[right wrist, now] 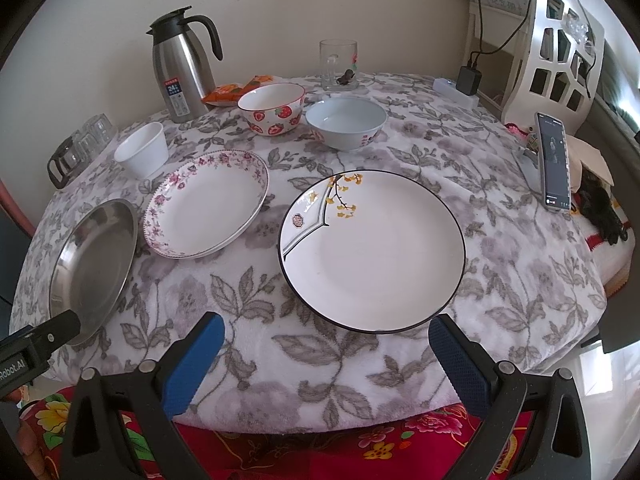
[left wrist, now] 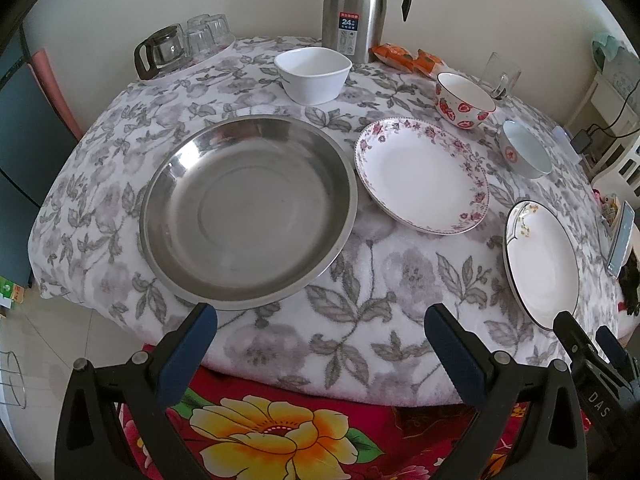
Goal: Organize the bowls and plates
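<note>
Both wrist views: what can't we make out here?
- Glass cups, left view: bunched and see-through, count unclear.
- Thermos, left view: lid cut off by the top edge.
- Phone, right view: screen text too small.
- Dark item in the mug, right view: too small to identify.
- Steel plate, right view: near rim behind the left tongs.

Left tool (left wrist: 320,330): black plastic finger arms, silver pivot screws, dark navy ribbed pads (left wrist: 188,356). Right tool (right wrist: 326,340): same black frame and silver screws, brighter blue textured pads (right wrist: 196,364). White "DAS" lettering on the right tool's body in the left view; "Robot.AI" on the left tool's black body in the right view.
</note>
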Available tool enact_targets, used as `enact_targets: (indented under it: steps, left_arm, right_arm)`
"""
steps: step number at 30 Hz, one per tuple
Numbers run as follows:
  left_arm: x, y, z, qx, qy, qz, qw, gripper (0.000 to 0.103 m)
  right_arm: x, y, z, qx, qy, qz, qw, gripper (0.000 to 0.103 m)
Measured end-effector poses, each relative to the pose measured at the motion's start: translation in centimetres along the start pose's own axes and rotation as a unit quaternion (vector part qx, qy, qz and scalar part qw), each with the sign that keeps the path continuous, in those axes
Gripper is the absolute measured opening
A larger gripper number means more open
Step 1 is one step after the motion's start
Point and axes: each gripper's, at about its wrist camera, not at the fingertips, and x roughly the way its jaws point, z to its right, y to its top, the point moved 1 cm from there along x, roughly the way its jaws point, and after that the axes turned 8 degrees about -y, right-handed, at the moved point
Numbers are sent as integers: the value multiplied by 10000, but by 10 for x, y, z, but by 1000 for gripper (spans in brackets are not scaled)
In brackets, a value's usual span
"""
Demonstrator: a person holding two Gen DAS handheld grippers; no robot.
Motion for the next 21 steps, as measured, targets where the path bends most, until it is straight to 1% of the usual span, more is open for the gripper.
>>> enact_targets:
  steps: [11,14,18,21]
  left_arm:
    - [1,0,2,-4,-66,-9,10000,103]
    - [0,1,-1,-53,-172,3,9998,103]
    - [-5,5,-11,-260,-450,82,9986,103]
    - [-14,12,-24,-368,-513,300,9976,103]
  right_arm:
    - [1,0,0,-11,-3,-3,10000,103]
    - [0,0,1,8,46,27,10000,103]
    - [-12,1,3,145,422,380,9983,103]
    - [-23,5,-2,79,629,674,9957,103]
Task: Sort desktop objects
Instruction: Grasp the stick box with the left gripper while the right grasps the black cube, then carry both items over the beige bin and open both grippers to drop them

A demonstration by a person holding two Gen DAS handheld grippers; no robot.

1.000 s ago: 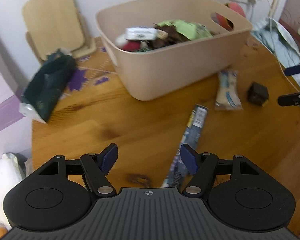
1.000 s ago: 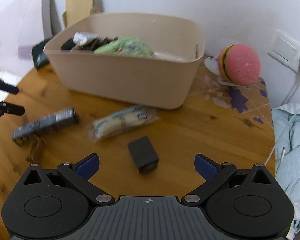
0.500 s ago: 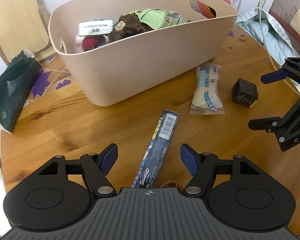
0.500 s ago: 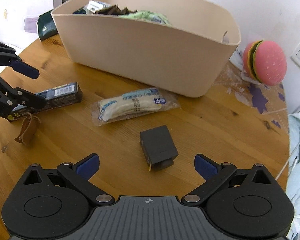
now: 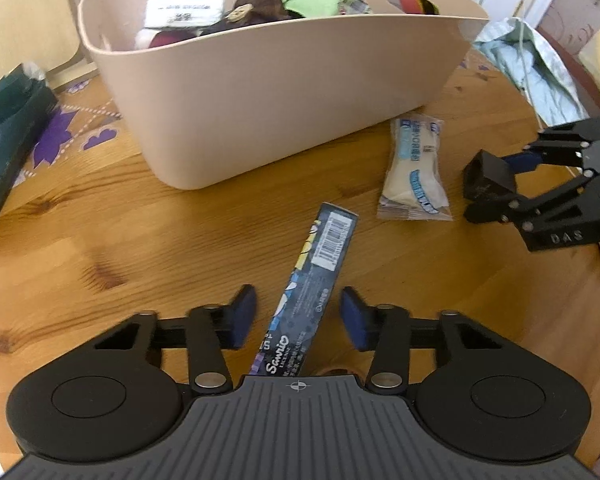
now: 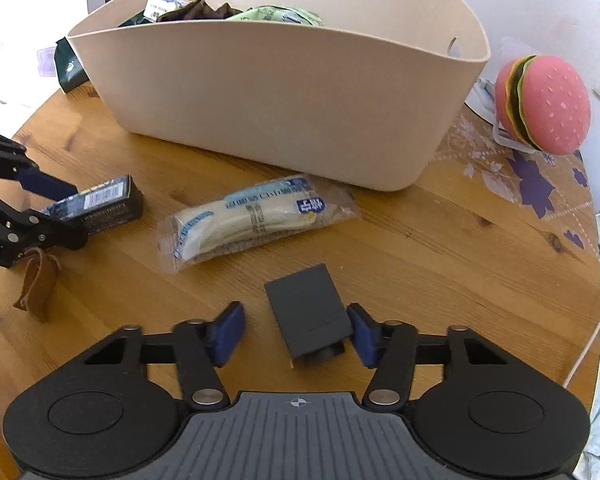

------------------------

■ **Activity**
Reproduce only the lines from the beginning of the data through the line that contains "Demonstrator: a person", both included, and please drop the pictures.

■ **Problem solution**
[right wrist, now] 
[left wrist, now] 
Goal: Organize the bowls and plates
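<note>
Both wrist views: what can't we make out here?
- Glass cups, left view: bunched and see-through, count unclear.
- Thermos, left view: lid cut off by the top edge.
- Phone, right view: screen text too small.
- Dark item in the mug, right view: too small to identify.
- Steel plate, right view: near rim behind the left tongs.

Left tool (left wrist: 320,330): black plastic finger arms, silver pivot screws, dark navy ribbed pads (left wrist: 188,356). Right tool (right wrist: 326,340): same black frame and silver screws, brighter blue textured pads (right wrist: 196,364). White "DAS" lettering on the right tool's body in the left view; "Robot.AI" on the left tool's black body in the right view.
</note>
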Available tool enact_targets, used as `enact_targets: (indented under it: steps, left_arm, right_arm)`
"""
steps: step number at 30 Hz, one per tuple
Numbers run as follows:
  left_arm: x, y, z, qx, qy, qz, qw, gripper (0.000 to 0.103 m)
  right_arm: x, y, z, qx, qy, qz, qw, gripper (0.000 to 0.103 m)
Measured end-effector poses, each relative to the pose measured at the motion's start: translation in centimetres along the start pose's own axes and rotation as a unit quaternion (vector part qx, qy, qz and scalar part qw), each with the sign that keeps the path continuous, in those axes
Gripper is the absolute measured opening
A larger gripper number means more open
Step 1 is one step after the motion's start
Point and axes: each gripper's, at about its wrist camera, not at the fingertips, and x roughly the way its jaws point, z to its right, y to its top, the point moved 1 cm from there along x, roughly the way its jaws point, and after that the axes turned 8 degrees about -y, right-handed, at the moved point
Numbers are sent as integers: the value multiplied by 10000, but by 10 for x, y, z, but by 1000 for gripper (spans in brackets are not scaled)
In brackets, a value's usual span
"""
Demonstrator: a person holding two Gen DAS handheld grippers; no robot.

Nothing more will be written for this answer.